第二に、2025年9月21日より、米国外にいる有効なH-1Bビザを持たない申請者を対象とした新規H-1Bビザ申請に10万ドル(約1,500万円)の手数料が課されており、多くの企業がH-1Bカテゴリーへの申請そのものを断念する状況が現在も生じています。

海外のトップ人材はドイツなどの欧州諸国の積極的な受入れ制度に流れており、米国の国際競争力への悪影響が懸念されています。

第三に、2026年2月27日付の改訂フォームI-129には、申請する職に関係する学歴・専攻分野・経験年数・特殊技能などの詳細を申告させる5つの新設質問(第7問〜第11問)が追加されました。

これらの追加がされた理由として、USCIS審査官はこれらの回答をDOLの通行賃金レベル分析の枠組みに直接当てはめ、認定された労働条件申請書(LCA)の賃金レベルが申告要件を下回ると判断した場合に証拠提出要求(RFE)を発行するからです。このRFEが来ると、申請者は対応を余儀なくされて許可までに時間がかかるのはいつものとおりです。

さらに、H-1Bビザに限らず、永住権申請も含むのですが、最近、USCISが管轄を越えて認定済みLCA(労働局の管轄)の賃金水準に異議を唱えるRFEを発行していることも報告されており、行政機関の越権行為ではないかという疑問が示されているほど、厳しい扱いを移民局がする傾向にあります。直近のデータによれば、不認定率は就労第1優先(EB-1)および国家利益免除(NIW、EB-2)の各カテゴリーにおいて、2025年度第4四半期に著しく上昇しており、世界最高水準の専門家についても認定が否定される事態が生じています。

留学生への影響——OPT制度の廃止・制限?

トランプ政権は近く、F-1ビザ留学生が卒業後に就労する権利を付与する「プラクティカルトレーニング(OPT: Optional Practical Training)」制度、および理工系学生が追加24ヶ月の就労許可を得られる「STEM OPT」制度を廃止または制限する規則を提案する意向であることが、フォーブス誌(2026年5月11日付)の報道によって明らかになりました。

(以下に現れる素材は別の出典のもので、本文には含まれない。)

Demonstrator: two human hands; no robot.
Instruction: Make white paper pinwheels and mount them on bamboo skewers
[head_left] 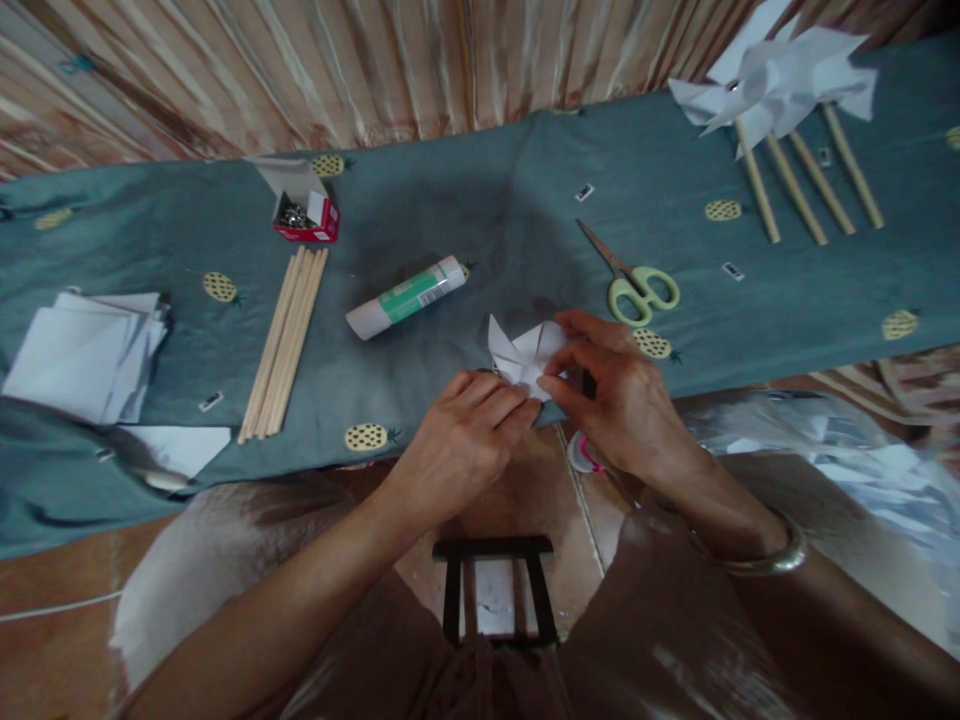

現行制度のもとでは、OPTにより留学生は専攻分野で12ヶ月間の就労が認められ、STEM OPTによりさらに24ヶ月の延長が可能です。これらの制度は、留学生がH-1Bビザへと身分変更(Change of Status)するための実質的な橋渡しとして機能してきました。米国の大学院において、AI関連分野のフルタイム大学院生の75〜80%は留学生が占めているとされており、OPT・STEM OPT制度の廃止は、米国の科学技術分野の人材供給に深刻な打撃を与えると経済界は強く警告しています。

また、2025年8月にDHSが提案した規則案は、F-1などの就学ビザを持つ留学生の在留資格(Status)を現行の「在籍期間(Duration of Status)」方式から固定期間制へと変更するものであり、4年を超えるプログラム在籍者に対し、期限内に学位を取得できなければ強制出国を余儀なくされる可能性があります。本規則案は近く最終確定される見通しであり、留学予定者が米国留学を選択肢から外す誘因となることが懸念されます。

被収容者の権利と議会による監視権の侵害——ICEの収容施設アクセス制限

2026年5月11日、移民税関執行局(ICE)は、連邦議員の収容施設への立入りに関する新たな制限覚書を発出しました。当該覚書は、議員が被収容者と面会するためには、訪問の少なくとも2営業日前に対象者を氏名で特定し、かつ署名入り同意書を提出することを義務付けるものです。この覚書は、マイク・レヴィン下院議員(カリフォルニア州・民主党)およびサラ・ジェイコブズ下院議員(同)がオタイメサ収容センター(Otay Mesa Detention Center)への抜き打ち視察を試みた際に手交されたことで明らかになりました。
本措置は、議会による行政府の監視権を実質的に無力化するものとして、深刻な問題となりえます。なお、すでに連邦裁判所は2026年2月、議員の収容施設訪問に事前通告を義務付ける措置について差止命令を発令しており、今回の覚書はその司法判断を潜脱する意図があるとの指摘もなされています。とにかく、今の政権は、行政に対する立法府のアクセスをブロックしようと躍起になっている状況です。2026年に入って以降、ICE収容施設における死亡者数はすでに18名に達しており、過密収容、医療体制の不備、暴力行為の常態化が各施設から報告されています。被収容者に対する身体の危険が問題にある事態となっています。

以上のように外国人の滞在資格、行政による扱いについてかなりの締め出し厳格化がアメリカでは続いています。